╭─ DATA FOR PROCESSING

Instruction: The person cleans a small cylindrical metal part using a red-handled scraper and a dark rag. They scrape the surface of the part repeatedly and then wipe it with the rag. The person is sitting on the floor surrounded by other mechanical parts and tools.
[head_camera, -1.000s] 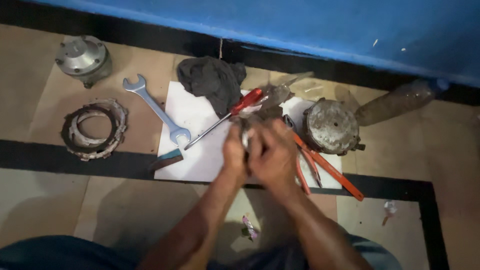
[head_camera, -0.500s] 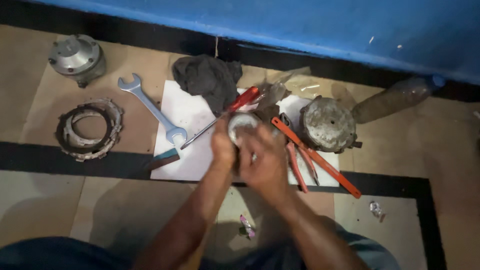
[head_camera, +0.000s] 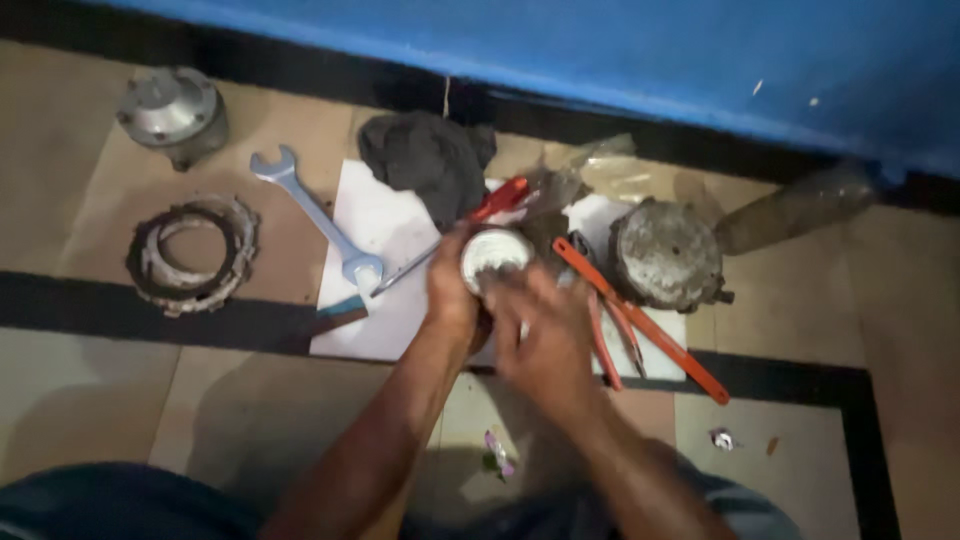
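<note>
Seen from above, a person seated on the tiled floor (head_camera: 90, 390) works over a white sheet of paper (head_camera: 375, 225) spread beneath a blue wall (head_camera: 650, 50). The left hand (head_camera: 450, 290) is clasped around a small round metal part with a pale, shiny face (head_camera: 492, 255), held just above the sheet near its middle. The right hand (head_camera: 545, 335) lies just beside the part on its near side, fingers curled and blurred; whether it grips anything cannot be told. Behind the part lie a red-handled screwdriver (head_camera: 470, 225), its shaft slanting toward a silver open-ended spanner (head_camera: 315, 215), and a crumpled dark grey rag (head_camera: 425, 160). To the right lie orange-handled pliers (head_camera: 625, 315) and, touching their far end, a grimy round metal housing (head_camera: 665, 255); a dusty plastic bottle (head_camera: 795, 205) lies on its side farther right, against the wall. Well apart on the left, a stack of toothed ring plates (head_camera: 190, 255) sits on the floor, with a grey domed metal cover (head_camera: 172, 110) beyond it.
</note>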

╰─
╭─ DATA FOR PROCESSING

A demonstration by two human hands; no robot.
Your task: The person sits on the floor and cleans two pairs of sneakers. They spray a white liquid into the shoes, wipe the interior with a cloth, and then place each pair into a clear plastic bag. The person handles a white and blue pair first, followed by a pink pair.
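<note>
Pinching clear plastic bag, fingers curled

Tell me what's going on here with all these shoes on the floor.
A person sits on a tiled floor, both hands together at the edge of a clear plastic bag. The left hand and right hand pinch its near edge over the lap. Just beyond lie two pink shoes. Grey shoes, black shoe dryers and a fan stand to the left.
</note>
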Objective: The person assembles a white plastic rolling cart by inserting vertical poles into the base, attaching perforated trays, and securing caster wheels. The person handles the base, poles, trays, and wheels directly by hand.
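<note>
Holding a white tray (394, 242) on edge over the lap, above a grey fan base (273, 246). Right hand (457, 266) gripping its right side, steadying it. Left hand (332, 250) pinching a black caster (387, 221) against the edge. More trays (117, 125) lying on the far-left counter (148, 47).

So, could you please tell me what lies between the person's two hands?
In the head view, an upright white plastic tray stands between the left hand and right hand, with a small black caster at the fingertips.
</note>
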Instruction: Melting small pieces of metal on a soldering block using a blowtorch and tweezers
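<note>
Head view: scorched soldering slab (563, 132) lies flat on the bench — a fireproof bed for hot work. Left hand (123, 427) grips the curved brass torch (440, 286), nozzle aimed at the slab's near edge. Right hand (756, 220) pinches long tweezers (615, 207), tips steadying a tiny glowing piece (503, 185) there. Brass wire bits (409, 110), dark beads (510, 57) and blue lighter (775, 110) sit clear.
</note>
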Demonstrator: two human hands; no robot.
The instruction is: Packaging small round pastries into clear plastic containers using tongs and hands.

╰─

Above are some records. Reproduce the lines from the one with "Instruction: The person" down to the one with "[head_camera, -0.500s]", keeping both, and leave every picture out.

SOLUTION TO THIS EXERCISE:
Instruction: The person cleans a small cylindrical metal part using a red-handled scraper and a dark rag. They scrape the surface of the part repeatedly and then wipe it with the rag. The person is sitting on the floor surrounded by other mechanical parts and tools.
[head_camera, -1.000s] 
[head_camera, -0.500s] 

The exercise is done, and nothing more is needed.